3. The peak areas Ma and Mb were obtained by detecting the samples a and B on a liquid chromatograph, respectively, and the recovery rate was Mb/Ma 100%. The detection method comprises the following steps:
chromatograph: waters ACQUITY UPLC I-Class;
a chromatographic column: the CORTECS UPLC C18 is,
1.6 μm; 2.1x 100mm (part number 186007095);
column temperature: 50 ℃;
sample introduction volume: 2 mu L of the solution;
flow rate: 0.4 mL/min;
detection wavelength: 214nm
Mobile phase A: 0.1% formic acid solution;
mobile phase B: 0.1% formic acid in acetonitrile;
gradient: the initial condition was 10% mobile phase B, which increased to 40% in 3.5min, then 90% in 4.0min, and then returned to 10% in 0.5 min. The system was rebalanced for 0.5 min. The total cycle time was 5 min.
4. And (3) liquid phase detection result: the liquid chromatogram of sample A is shown in FIG. 1, and the peak area Ma is 406328; the liquid chromatogram of sample B is shown in FIG. 2. The secondary mass spectrum of the positive standard A0532 is shown in FIG. 3. Mass spectrum parameters: 2.5 in Capillary (kV); cone (V) 30; desolvation temp (° c): 550; desolvation (L/hr): 800; cone (L/Hr): 50;
the chromatographic peak area Mb is 372196.
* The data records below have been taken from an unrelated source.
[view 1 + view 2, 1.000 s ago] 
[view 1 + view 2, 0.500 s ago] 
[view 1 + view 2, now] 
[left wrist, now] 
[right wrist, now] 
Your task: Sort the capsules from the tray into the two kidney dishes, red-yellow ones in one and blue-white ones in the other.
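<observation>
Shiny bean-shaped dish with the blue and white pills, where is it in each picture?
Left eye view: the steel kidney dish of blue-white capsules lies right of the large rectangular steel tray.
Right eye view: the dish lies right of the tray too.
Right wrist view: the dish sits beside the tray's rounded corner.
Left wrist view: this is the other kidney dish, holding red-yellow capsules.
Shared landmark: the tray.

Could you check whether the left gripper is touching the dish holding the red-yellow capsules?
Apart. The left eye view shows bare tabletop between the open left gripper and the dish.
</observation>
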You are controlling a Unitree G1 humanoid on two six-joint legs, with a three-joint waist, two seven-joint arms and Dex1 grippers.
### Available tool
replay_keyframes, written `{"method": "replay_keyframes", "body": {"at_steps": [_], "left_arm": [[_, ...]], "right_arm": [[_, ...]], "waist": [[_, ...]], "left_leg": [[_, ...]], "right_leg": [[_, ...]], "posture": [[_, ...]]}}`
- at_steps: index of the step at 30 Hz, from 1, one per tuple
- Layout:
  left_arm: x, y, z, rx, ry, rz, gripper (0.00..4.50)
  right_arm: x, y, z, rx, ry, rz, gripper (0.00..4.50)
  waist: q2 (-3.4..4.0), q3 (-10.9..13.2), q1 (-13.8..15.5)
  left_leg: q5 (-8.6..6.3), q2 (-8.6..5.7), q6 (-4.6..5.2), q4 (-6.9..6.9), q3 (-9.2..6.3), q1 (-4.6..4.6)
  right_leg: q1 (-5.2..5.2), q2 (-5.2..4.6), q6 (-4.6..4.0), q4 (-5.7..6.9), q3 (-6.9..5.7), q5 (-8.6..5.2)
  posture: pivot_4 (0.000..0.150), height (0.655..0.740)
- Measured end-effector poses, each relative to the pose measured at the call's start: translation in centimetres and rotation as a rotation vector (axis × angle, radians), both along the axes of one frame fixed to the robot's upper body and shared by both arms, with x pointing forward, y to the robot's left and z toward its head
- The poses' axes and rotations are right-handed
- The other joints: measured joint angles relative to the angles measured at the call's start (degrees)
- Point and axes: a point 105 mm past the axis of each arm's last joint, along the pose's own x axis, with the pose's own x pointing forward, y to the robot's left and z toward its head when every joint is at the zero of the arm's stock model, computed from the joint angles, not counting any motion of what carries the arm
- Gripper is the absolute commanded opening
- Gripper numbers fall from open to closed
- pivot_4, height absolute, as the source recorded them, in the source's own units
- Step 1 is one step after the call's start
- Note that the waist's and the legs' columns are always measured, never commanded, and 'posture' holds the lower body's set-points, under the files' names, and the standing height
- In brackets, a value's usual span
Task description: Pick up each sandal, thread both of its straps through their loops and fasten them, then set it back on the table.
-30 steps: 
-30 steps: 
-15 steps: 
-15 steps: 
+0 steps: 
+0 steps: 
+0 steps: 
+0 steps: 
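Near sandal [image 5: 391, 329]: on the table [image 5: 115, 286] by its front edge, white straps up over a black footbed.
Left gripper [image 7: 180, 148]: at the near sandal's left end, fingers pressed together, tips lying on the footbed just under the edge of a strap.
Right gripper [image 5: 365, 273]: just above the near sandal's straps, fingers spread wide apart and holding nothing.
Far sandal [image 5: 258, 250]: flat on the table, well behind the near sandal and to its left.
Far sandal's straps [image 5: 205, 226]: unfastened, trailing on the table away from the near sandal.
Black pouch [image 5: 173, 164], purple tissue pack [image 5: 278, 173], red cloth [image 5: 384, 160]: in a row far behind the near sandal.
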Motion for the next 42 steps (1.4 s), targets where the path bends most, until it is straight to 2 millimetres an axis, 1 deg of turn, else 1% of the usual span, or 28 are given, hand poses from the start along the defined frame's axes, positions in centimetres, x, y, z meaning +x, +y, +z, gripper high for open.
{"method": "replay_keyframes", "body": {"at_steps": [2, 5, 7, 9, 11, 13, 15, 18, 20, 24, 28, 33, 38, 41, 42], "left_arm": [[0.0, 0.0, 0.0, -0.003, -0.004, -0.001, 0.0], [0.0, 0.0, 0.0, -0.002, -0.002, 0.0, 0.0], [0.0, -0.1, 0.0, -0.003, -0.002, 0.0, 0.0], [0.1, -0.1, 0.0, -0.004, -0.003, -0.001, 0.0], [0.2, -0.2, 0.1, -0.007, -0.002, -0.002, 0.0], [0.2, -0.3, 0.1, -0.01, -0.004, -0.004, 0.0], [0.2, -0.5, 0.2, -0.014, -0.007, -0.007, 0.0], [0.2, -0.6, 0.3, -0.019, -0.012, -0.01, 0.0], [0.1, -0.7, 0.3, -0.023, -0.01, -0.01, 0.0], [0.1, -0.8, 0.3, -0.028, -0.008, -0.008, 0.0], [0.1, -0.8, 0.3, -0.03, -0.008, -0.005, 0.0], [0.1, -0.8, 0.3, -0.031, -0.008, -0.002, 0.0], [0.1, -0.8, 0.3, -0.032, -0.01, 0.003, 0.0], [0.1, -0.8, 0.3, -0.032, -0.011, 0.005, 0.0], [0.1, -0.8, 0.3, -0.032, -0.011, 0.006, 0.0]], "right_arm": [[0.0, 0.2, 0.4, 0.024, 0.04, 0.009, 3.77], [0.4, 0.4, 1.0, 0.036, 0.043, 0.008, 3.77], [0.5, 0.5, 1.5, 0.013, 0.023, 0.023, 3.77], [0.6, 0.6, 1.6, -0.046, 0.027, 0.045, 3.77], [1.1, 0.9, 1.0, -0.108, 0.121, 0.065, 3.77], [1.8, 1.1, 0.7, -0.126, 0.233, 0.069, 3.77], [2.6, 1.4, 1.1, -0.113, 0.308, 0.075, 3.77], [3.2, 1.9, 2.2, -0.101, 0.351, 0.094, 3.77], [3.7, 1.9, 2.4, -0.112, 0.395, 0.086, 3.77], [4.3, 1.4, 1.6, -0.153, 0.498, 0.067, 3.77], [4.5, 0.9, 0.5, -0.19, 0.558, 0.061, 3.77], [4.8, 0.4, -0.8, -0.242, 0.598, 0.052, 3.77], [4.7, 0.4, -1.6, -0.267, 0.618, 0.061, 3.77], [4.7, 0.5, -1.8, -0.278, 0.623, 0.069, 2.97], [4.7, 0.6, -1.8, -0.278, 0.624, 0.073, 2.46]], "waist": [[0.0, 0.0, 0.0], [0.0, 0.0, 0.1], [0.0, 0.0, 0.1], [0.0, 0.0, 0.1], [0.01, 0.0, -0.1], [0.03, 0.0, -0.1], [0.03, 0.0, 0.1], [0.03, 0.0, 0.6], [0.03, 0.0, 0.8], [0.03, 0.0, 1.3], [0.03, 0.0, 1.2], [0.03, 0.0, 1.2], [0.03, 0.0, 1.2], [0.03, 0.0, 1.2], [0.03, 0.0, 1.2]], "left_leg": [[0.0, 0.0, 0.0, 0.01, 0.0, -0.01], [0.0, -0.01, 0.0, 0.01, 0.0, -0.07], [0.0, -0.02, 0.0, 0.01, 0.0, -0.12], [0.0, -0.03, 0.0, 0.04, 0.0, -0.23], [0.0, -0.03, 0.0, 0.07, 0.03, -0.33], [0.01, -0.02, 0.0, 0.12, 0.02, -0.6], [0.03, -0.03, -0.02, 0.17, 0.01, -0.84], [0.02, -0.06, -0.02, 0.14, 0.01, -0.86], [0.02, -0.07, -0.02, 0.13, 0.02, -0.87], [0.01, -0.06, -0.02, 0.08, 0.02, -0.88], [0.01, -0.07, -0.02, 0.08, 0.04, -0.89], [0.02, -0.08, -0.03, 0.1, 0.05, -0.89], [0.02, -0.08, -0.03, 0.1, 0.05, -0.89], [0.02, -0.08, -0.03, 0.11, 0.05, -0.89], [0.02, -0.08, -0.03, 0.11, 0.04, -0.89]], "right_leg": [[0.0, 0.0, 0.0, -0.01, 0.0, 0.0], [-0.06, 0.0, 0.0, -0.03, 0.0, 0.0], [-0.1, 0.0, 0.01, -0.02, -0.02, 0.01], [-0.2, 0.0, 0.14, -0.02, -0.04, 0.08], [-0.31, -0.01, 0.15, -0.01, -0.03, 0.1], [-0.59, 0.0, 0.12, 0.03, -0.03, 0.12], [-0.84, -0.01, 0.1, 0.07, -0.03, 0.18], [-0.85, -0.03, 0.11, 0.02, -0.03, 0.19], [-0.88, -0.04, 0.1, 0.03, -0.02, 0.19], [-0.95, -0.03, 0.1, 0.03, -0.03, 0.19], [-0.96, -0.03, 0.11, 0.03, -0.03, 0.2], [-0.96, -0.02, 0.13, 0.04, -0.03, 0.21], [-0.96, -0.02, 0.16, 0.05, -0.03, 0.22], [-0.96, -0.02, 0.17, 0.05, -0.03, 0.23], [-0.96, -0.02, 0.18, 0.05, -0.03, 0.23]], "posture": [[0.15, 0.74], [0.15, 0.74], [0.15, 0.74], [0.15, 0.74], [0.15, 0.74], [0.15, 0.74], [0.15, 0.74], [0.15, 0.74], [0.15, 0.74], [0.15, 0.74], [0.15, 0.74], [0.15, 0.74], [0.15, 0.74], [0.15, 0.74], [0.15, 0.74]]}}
The recovery rate Mb/Ma 100% ═ 372196/406328 × 100% ═ 91.6%.
The foregoing is only a preferred embodiment of the present invention, and it should be noted that, for those skilled in the art, various modifications and decorations can be made without departing from the principle of the present invention, and these modifications and decorations should also be regarded as the protection scope of the present invention.